Enhancing access to and use of Family Planning services and products using Self-care guidelines for Sexual Reproductive Health Rights (SRHR)
In 2023, Maima Amy Pabai, a Nursing Officer and midwife working at the Sexual and Reproductive health unit in King Harman Maternal and Child Health Hospital, was trained by WHO on the use of the self-care guidelines for SRHR and tasked to support women and girls visiting the health facility and those in the surrounding areas on the administration of the self-injectable family planning. Since this training, Maima has worked tirelessly to encourage women and girls in the western area urban district of Sierra Leone to take Sayana Press, a self-injectable family planning method, a task she says is daunting due to cultural and religious beliefs and the myths and misconceptions surrounding family planning.
“We are seeing a gradual uptake and increase of Sayana Press since its rollout, but many women are still terrified of self-administration. We, therefore, help them to administer the injectables, and for those living in distant areas, they take them to health workers close by to assist in administering the injections,” said Amy. “But even with all the challenges of fear, religious and cultural beliefs, and the myths and misconceptions surrounding family planning, nothing has stopped us”, she added.

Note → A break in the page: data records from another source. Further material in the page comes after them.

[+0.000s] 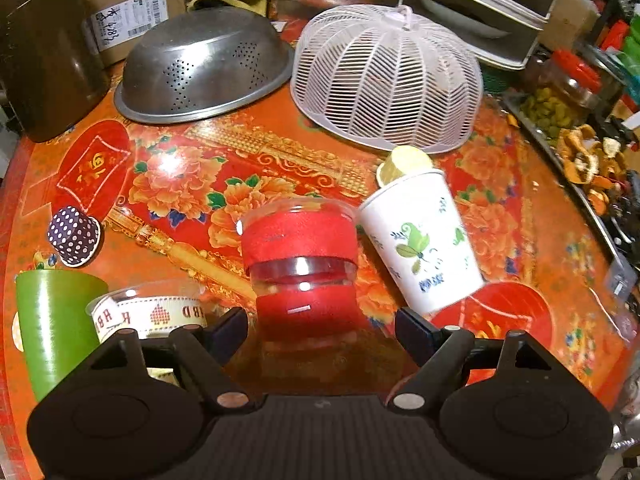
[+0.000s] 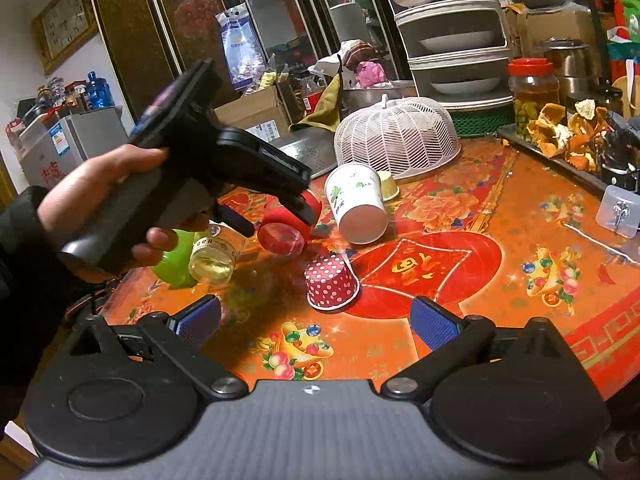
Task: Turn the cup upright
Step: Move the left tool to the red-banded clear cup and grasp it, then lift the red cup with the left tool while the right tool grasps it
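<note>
A clear cup with a red band [image 1: 298, 248] lies on its side on the red floral table, also in the right wrist view [image 2: 282, 236]. My left gripper [image 1: 320, 330] is open, its jaws on either side of this cup's near end, not touching. Seen from the right, the left gripper [image 2: 276, 216] hangs over that cup. A white paper cup with green leaves [image 1: 420, 240] lies tipped beside it, also in the right wrist view [image 2: 358, 204]. My right gripper [image 2: 316, 322] is open and empty, just behind an upside-down red polka-dot cup [image 2: 330, 282].
A green cup [image 1: 52, 320] and a clear ribbon-banded cup [image 1: 148, 314] lie at left. A purple dotted cup [image 1: 74, 236], small yellow cup [image 1: 404, 162], steel colander [image 1: 204, 68] and white mesh food cover [image 1: 384, 76] stand farther back. A tray of peels [image 2: 560, 140] lines the right edge.
</note>
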### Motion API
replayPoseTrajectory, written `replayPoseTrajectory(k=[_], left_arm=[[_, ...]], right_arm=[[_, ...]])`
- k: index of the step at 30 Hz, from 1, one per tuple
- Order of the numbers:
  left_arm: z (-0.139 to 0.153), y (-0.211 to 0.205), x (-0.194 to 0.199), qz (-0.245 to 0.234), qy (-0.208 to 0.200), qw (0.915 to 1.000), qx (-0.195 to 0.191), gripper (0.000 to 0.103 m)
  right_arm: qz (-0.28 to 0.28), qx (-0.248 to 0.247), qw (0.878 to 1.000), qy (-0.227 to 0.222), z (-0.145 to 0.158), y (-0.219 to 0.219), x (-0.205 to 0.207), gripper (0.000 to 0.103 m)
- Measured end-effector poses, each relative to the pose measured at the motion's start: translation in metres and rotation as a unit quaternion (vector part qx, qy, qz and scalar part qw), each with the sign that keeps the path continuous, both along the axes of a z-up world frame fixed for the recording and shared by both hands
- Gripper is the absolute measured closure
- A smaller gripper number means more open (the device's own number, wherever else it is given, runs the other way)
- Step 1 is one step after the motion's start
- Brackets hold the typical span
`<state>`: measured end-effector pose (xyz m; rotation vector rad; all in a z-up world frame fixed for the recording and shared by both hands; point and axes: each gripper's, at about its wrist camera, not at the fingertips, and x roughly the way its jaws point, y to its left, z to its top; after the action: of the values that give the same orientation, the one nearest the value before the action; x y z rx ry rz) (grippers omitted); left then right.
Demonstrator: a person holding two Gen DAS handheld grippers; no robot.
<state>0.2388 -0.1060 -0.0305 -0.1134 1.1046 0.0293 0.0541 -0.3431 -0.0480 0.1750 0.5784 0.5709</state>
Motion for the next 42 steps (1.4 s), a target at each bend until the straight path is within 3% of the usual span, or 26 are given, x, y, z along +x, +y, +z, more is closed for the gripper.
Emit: replayPoseTrajectory(k=[2,7,17,20,24,29,35,42], left_arm=[[-0.002,0.0,0.004,0.01,-0.001,0.9999,0.004,0.019],[-0.011,-0.007,0.012,0.008,0.01,0.9998,0.016,0.04],[0.002,-0.005,-0.013,-0.012,-0.01,0.9994,0.03,0.044],[0.024,0.003,-0.045,-0.035,-0.037,0.9984,0.022,0.044],[0.055,0.024,-0.119,-0.065,-0.075,0.9944,0.036,0.044],[0.061,0.059,-0.206,-0.069,-0.087,0.9932,0.035,0.044],[0.021,0.085,-0.259,-0.06,-0.047,0.9963,-0.04,0.044],[-0.022,0.08,-0.262,-0.054,-0.032,0.9914,-0.115,0.044]], right_arm=[[0.003,0.004,1.0,0.001,-0.001,-0.003,0.002,0.001],[0.007,0.016,1.0,0.006,-0.005,-0.01,0.006,0.001],[0.003,0.022,1.0,0.012,-0.008,-0.012,0.007,0.001],[0.004,0.02,1.0,0.009,-0.007,-0.009,0.004,0.001],[0.006,0.024,1.0,0.01,-0.006,-0.004,-0.003,0.001],[0.017,0.043,0.999,0.025,-0.01,0.006,-0.014,0.001],[0.018,0.013,0.999,0.04,-0.011,0.035,-0.022,0.001],[0.002,-0.017,0.999,0.051,-0.011,0.058,-0.025,0.001]])
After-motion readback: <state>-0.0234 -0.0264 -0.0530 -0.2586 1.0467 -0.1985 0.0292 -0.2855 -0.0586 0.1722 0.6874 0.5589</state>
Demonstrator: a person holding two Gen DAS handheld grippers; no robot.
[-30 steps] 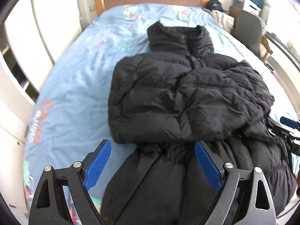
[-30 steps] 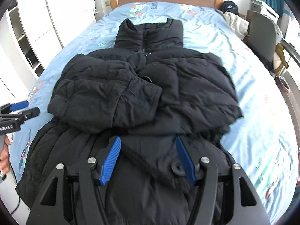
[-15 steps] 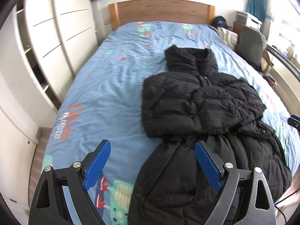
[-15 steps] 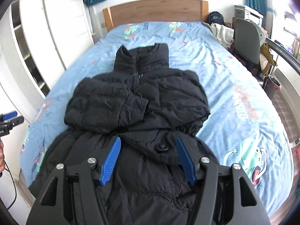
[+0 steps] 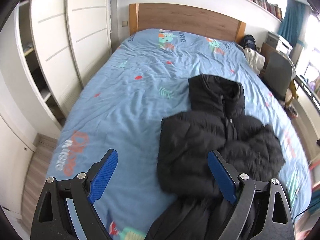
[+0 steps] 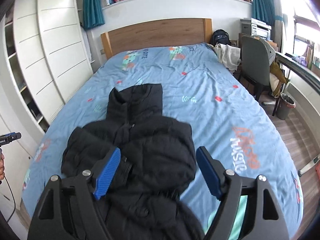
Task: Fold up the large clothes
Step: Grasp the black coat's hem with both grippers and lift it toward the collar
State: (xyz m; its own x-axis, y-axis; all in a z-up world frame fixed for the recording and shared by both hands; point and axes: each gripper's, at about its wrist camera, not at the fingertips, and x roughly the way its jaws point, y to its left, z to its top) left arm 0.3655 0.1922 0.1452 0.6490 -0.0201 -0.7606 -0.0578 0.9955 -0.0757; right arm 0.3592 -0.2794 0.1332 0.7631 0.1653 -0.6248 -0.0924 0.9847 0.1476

“We continue to engage with communities and conduct mass sensitizations of the new family planning product through radios and TV shows, outreaches, and hospital antenatal, postnatal, vaccination points, and child health clinics on the benefits of the self-administered injectables, we also use community health workers to sensitize communities.,” added Amy.
In Sierra Leone, Family planning use remains low, at 24 percent among women of reproductive age. To encourage its uptake and create demand among women and girls in Sierra Leone, WHO, in collaboration with the Ministry of Health, developed, adopted, and rolled out self-care guidelines for Sexual Reproductive Health and Rights (SRHR). The guidelines were intended to allow clients to provide self-care with/without the help of healthcare workers and empower women and young girls to access SRHR services independently while removing the various barriers/bottlenecks that women and young girls endure to access some of the essential services. As part of this intervention, WHO piloted self-injectable family planning (Sayana Press) in the western area district with a plan to scale -up all over the country.
Amy benefited from the WHO training, since then she has conducted on-the-job training and mentorship for her colleagues, including nurses and midwives, and the result was an encouraging number of women taking the self-injectables from 0 in Jan 2023 to 115 cumulatively by the end of 2023. To ensure follow-up of the cases, Amy said that all women and girls who take Sayana Press are registered in a book and followed.
She has learnt that, although so many family planning commodities are being directly procured from pharmacies no education on the side effects is provided to women and girls, who later visit the facility for guidance when they experience side effects, hence creating fear among the users and those close to them.
Amy said that there is no one way to encourage Sierra Leonean women to take up family planning except to engage with them while contentiously emphasizing its benefits. “Family Planning is not a sin or forbidden by God; instead, it helps women to have the number of children that they can care for, and as a woman, family planning enables us to achieve our goals and staying fit health wise rather than producing one child after another which puts a woman’s health at risk. These are my daily messages to my clients.” Concluded Amy.
The Self-care guidelines for Sexual Reproductive Health Rights (SRHR) adaptation and roll out was made possible through the support of the Swedish International Development Cooperation Agency (SIDA).